Only the first line of the listing and the lines after it, up to and including the one containing "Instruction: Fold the", should be retyped exactly.

Given information »
^^^^^^^^
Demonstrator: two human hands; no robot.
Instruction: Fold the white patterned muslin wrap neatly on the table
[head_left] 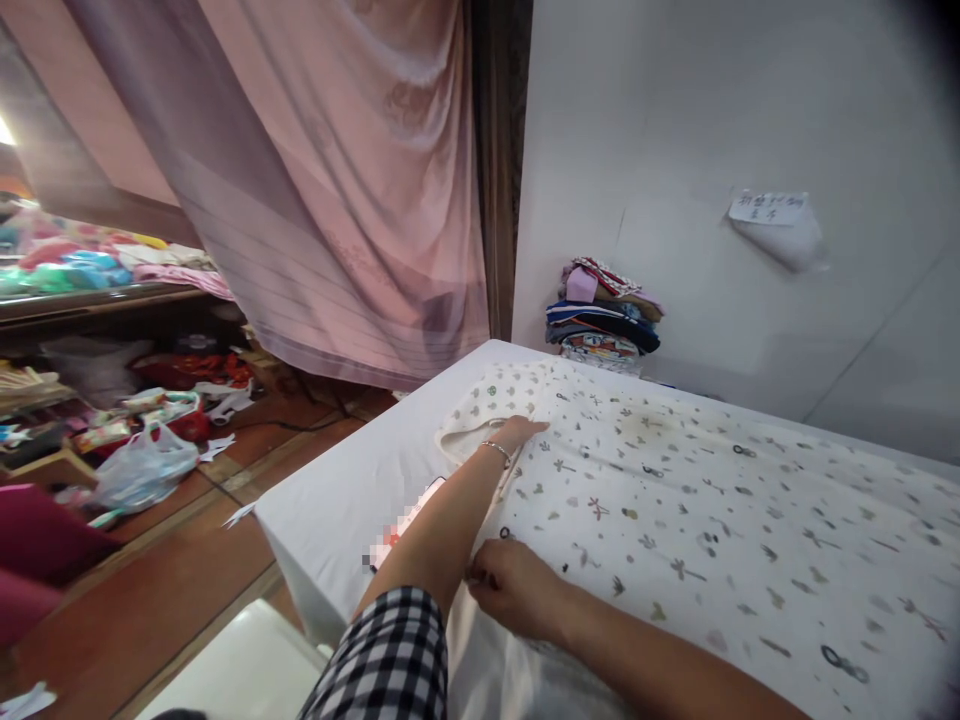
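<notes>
A white cloth (675, 510) printed with small plants and shapes lies spread over a table with a white cover (322, 510). Farther back, my left hand (519, 432) reaches onto the cloth beside a folded corner piece (495, 395) with a curved, bound edge; its fingers point right, and what they hold is hidden. Nearer to me, my right hand (517, 585) is curled at the cloth's front edge, its fingers closed on it. A phone-like item (409, 518), partly blurred out, lies under my left forearm.
Folded clothes (604, 315) are stacked against the wall beyond the table. A pink curtain (360, 180) hangs behind. Bags and boxes (150, 460) clutter the floor at left; a white stool-like surface (240, 665) stands near the front.
</notes>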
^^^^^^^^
Solution to this problem »
Demonstrator: two human hands; no robot.
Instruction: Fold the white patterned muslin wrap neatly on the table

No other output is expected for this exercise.